The premise is actually quite simple. The Palomas and the Corbeaus have been at war for years, reaching such a level of hatred that even touching a member of the other family accidentally is considered forbidden, and is considered a means of spreading that family’s evil.

So, when Cluck Corbeau saves Lace Paloma from a terrible accident in the town both families are performing in, she is shunned from her family and starts to believe he has cursed her. So she disguises herself as a local girl and joins the rival family in order to get Cluck to lift his curse. But this forces her to actually get to know the Corbeaus and their lifestyle, and learn the difference between fear and prejudice and reality.
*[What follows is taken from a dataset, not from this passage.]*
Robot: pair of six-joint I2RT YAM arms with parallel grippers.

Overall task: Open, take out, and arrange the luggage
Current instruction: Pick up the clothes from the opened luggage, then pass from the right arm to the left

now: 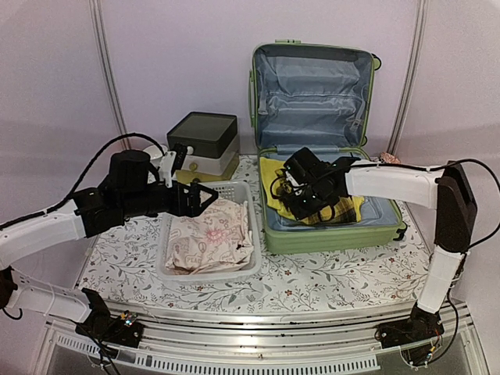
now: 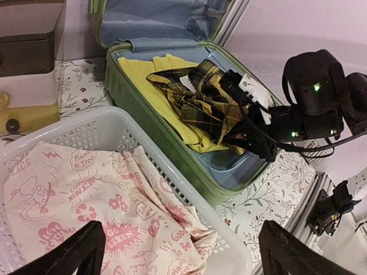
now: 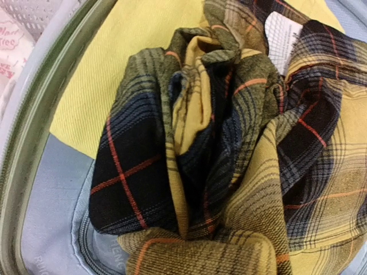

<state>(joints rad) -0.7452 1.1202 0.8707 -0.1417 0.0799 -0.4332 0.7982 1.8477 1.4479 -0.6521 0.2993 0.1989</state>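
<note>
White mesh basket (image 1: 234,187) sits mid-table on floral tablecloth (image 1: 328,281). Cream cloth with pink cartoon prints (image 1: 211,234) lies crumpled inside it. Dark-lidded white-and-yellow drawer box (image 1: 205,141) stands just behind basket, near back wall.

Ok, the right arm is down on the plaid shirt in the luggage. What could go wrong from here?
1. The plaid shirt lies bunched on a yellow garment; a lift might drag that up too.
2. Its loose ends could snag on the luggage front wall.
3. The left jaws hang open over the basket, which already holds a printed cloth; bringing the shirt there risks the arms meeting.
</note>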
I loved the characters! The book is narrated in third person, alternating Lace and Cluck’s POVs, and I actually thought this worked really well. We got to see their deepest fears and wildest dreams and I came to care deeply for both of them. But even the secondary characters were really well-done. Even though they lacked the depth of the main characters, they were still interesting to read about, especially in contrast with Lace and Cluck. While the latter two developed enormously throughout the book, the other characters didn’t change one bit, but not through any fault of the author. They are static, blocked in their prejudice and traditions and in their role as guardians of the family secrets. They don’t grow because, quite simply, they don’t want to, and it works wonderfully within the book.

Overall, this was a very good read and definitely an awesome debut! A wonderfully written book tackling very serious issues through a simple storyline and gorgeous characters, The Weight of Feathers is the one YA book you won’t want to miss this year! And Anna-Marie McLemore is definitely one author whose new books I won’t miss.